TASK INSTRUCTIONS: From the entries below, list each line with "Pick".

INPUT DATA below:

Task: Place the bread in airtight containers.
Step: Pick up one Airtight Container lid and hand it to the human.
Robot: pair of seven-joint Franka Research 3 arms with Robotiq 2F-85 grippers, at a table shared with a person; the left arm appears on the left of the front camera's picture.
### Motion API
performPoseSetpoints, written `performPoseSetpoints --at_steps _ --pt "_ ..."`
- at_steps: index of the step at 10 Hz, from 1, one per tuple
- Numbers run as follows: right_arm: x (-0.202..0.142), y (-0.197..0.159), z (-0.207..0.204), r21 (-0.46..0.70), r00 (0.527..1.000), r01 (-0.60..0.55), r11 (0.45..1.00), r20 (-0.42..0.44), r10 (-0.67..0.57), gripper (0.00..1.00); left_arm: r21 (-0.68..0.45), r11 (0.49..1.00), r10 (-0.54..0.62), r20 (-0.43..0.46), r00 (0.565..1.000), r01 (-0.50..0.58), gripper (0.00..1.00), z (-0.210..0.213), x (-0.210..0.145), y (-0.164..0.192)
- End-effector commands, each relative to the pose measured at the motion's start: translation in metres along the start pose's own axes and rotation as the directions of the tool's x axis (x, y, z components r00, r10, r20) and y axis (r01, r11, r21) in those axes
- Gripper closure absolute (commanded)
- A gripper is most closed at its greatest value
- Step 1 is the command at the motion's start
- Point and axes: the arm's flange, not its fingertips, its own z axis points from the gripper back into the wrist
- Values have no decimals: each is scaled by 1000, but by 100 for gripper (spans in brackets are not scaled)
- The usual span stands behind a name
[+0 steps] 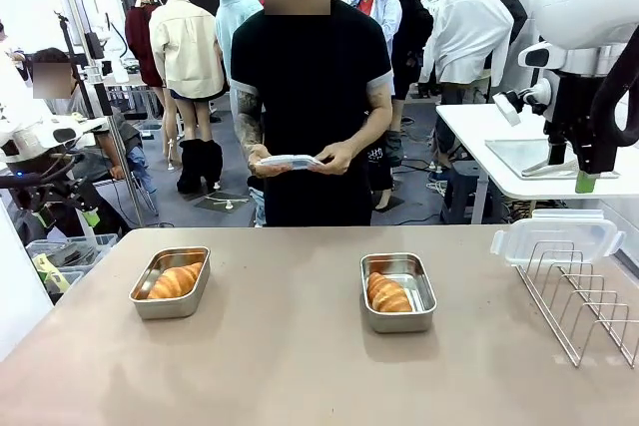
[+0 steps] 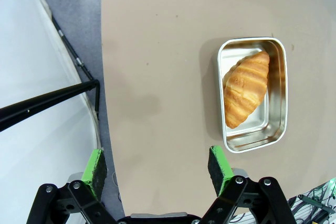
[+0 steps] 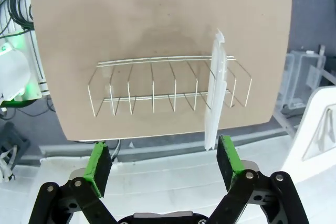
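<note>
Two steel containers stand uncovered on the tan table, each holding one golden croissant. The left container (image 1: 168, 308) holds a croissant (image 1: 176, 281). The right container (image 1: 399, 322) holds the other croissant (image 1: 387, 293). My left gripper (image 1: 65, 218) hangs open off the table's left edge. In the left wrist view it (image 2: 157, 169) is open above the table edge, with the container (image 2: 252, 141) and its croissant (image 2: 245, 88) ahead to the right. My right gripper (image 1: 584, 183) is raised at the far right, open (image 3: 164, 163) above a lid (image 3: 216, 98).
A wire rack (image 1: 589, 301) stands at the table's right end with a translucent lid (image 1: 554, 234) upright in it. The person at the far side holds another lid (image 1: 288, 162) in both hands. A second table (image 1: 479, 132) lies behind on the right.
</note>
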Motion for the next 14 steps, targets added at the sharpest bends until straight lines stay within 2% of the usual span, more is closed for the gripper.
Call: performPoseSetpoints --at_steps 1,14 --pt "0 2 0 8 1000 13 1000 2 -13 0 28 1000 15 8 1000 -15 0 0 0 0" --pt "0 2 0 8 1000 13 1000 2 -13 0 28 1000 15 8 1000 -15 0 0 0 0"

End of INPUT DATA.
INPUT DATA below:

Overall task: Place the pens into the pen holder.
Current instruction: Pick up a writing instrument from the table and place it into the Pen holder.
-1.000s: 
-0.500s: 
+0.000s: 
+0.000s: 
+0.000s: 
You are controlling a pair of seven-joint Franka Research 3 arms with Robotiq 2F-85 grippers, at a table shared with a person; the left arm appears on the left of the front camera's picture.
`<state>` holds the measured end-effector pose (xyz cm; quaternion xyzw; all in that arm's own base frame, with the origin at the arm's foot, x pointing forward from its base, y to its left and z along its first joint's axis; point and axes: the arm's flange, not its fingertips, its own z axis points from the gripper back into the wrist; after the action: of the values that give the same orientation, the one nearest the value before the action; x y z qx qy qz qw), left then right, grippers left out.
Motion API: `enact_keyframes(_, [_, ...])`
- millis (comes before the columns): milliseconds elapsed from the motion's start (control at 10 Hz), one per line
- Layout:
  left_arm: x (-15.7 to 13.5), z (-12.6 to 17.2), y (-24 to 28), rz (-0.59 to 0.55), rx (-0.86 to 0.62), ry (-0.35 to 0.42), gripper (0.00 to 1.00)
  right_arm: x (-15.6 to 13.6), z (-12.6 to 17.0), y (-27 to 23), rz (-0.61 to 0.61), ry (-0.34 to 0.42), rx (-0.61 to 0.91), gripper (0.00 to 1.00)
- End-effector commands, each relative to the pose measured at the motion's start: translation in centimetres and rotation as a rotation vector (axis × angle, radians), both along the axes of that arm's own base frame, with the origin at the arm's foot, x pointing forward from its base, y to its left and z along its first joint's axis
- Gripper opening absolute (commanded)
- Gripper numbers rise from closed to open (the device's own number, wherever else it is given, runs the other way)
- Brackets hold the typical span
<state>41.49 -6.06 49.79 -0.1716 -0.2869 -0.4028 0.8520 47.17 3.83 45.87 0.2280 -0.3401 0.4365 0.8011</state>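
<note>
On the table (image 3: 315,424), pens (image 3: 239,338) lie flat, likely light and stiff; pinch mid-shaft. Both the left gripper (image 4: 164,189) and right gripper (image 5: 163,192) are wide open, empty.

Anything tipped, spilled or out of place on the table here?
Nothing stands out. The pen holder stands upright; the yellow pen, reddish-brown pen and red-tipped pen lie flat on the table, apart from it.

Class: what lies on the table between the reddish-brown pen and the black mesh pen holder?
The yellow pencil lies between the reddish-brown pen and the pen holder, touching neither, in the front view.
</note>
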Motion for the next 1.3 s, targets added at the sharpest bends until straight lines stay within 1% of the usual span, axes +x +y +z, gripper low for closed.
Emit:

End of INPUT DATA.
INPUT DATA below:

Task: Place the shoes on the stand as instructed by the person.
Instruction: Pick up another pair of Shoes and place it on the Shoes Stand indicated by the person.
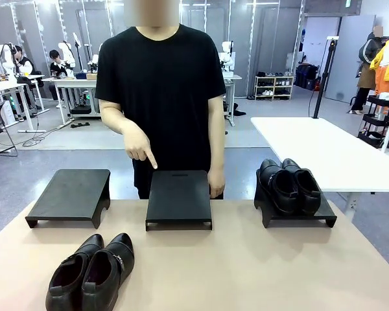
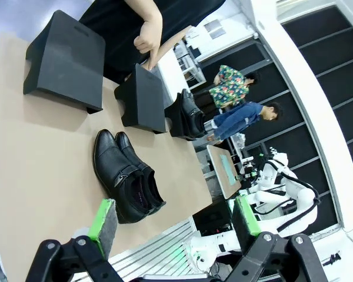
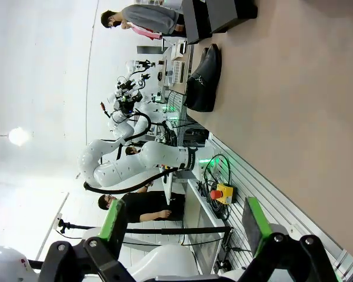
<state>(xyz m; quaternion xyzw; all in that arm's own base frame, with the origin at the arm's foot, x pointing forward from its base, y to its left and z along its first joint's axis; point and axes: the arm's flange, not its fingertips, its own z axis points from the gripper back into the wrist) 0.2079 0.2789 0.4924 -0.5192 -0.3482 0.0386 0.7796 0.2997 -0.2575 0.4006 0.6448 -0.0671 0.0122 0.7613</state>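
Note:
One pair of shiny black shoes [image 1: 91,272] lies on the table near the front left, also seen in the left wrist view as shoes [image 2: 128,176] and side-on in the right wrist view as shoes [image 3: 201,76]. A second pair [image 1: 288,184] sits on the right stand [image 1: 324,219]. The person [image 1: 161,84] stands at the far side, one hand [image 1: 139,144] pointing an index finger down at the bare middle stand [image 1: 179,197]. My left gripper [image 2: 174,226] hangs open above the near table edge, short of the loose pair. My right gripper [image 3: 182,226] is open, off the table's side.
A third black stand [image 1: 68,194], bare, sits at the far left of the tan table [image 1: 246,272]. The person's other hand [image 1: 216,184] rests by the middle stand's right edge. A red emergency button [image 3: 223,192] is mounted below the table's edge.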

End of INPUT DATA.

TASK OUTPUT:
Step: Pick up one Airtight Container lid and hand it to the human.
Current instruction: Pick up a writing instrument from the table and place it into the Pen holder.
Instruction: Pick up another pair of Shoes and place it on the Shoes Stand indicated by the person.

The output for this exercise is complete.